12. Light a candle before every client meeting.
13. Clean the windows in your workspace.
14. Clean your computer screen and keyboard.
15. Set a timer to remind you to stretch every 15 minutes.
16. Stop for a real lunch.
17. Hang photos and art in your workspace. If you can’t afford them, barter with an artist.
18. Hire a designer to make a template for your products.
19. Get a professional photo. It doesn’t need to be a conventional headshot.
20. Rewrite your bio so it reflects who you truly are.
21. Make a list of the five biggest time-wasters in your day. Stop doing them.
22. Delegate tasks that you don’t excel at.
23. Hire someone to clean your workspace.
24. Use a labeling machine to beautify your files.
25. Drench your workspace with color using colorful push pins, file folders, sticky notes.
26. Buy a colorful yoga ball and use it as a desk chair.
27. Give your Web site a facelift.
28. Write a snail-mail thank you card at least once a week.
29. Take a walk in the middle of the day, even in the rain.
30. Give yourself real days off.
31. Stop doing things that make you cranky or crazy.
32. Ask for help when you are confused or stuck.
33. Spend an hour learning more about your computer and its programs.
34. Schedule your creative projects when you are at your best.
35. Create a vision board that depicts the life and work you are building.
36. Choose a vision for your business that is so big you have to rely on a Higher Power to bring it to life.
37. Notice when you are bitching at yourself and gently stop.
38. Paint a chair, a wall, a table.
39. Keep track of everything you spend for a month so you can invest in the things that bring you joy and stop investing in those that don’t.
40. Go on a time diet. For one week don’t complain about time, how fast it passes, how much there is, how you spend it.
41. Polish your desk.
42. Empty the recycling and dust bins.
43. Raise your prices at least 10%.
44. Stop and do all of your billing now.
45. Keep track of when bills are due so you never have to worry about whether or not you are paying them on time.
46. Figure out how to filter your emails so that only the most important land in your inbox.
47. Unsubscribe from 90% of the email lists you are on. (Um, I hope you will stay on this one.)
48. Stop comparing yourself to others for 24 hours.
49. Wear something you love to work.
50. Keep a photo of you as a shining child on your desk.

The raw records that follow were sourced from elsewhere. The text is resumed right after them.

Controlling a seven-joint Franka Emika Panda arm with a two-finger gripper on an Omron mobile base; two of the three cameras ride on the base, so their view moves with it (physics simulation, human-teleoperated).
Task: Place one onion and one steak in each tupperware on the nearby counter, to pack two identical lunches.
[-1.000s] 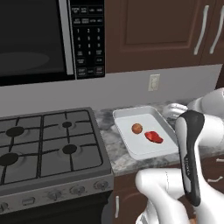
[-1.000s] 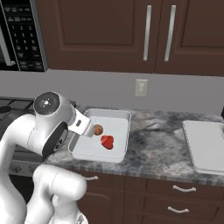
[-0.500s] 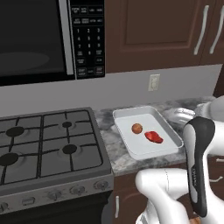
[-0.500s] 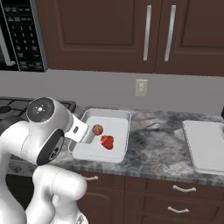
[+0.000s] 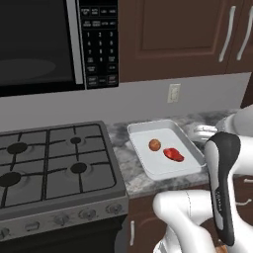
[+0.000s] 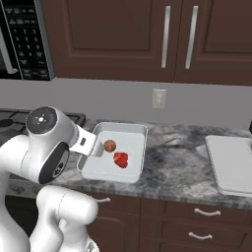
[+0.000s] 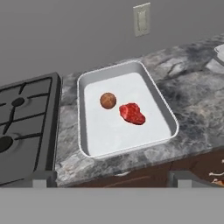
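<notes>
Right now my fingers [image 7: 111, 178] stand spread wide and empty, pulled back from the grey-and-white marbled stone surface [image 7: 197, 103]. Ahead of them lies the shallow white rectangular tupperware [image 7: 89, 146], holding one round brown onion [image 7: 108, 100] just beside one red raw steak [image 7: 132, 113]; open stone lies to its right.

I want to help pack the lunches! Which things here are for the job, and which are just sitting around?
For the job:
- onion
- steak
- first tupperware, holding both
- second tupperware, further along
- counter
- gripper, open

Just sitting around:
- stove
- microwave
- wall outlet
- upper cabinets
</notes>
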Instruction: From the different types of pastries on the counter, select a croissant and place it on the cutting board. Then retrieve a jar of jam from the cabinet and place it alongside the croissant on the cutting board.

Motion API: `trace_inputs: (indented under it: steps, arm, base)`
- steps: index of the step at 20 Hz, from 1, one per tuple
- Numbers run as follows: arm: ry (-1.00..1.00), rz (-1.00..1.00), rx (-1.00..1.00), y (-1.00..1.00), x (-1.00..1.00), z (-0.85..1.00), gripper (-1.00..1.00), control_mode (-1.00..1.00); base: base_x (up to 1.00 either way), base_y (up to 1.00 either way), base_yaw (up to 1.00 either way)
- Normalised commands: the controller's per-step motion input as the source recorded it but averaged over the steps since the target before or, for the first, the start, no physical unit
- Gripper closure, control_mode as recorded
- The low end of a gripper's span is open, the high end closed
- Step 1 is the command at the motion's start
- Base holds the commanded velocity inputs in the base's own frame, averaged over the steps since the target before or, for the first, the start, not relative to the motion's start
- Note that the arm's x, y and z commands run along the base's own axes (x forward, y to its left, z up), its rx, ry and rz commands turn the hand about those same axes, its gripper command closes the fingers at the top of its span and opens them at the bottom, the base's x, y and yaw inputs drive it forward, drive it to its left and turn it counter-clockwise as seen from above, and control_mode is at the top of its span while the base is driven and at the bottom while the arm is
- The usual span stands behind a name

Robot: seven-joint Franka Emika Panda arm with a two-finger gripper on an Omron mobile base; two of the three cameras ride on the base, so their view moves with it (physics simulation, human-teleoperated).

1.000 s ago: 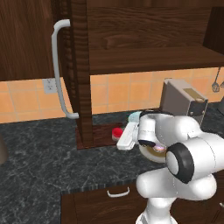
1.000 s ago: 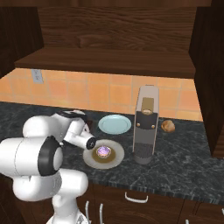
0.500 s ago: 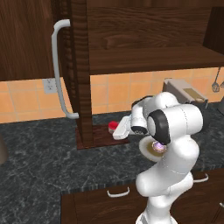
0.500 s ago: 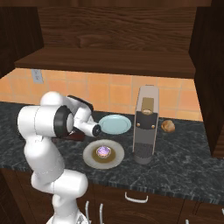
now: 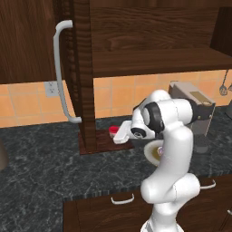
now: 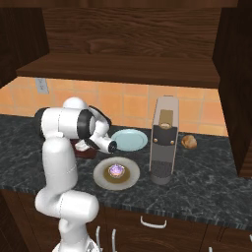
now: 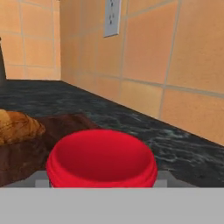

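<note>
Hand view: jar of jam (image 7: pixel 101 159) between fingertips (image 7: pixel 40 180)

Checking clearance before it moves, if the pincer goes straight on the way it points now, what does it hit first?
Beyond the red-lidded jam jar between its fingers, the way looks free over the dark speckled stone counter until the orange tiled wall, though depth is unclear. The golden-brown croissant lies off to the side.

Dark marbled stone counter (image 5: pixel 41 163), dull; grained wooden cabinet (image 5: pixel 136 41); smooth red jar of jam (image 7: pixel 101 159) beside the flaky golden croissant (image 7: pixel 17 127).
</note>
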Motion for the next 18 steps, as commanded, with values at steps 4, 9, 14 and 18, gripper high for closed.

Beauty is not just lovely, it’s practical.

In “A Chorus of Stones,” Susan Griffin writes: “What always seems miraculous is when aesthetic necessities yield an insight which otherwise I would have missed.”

Who knows what insights you might have into your life and work as you beautify your business?

NOTE: My friend Philippa Rowlands is doing deep work around beauty and business. One day soon she’ll have a Web site, which I shall be sure to share with you.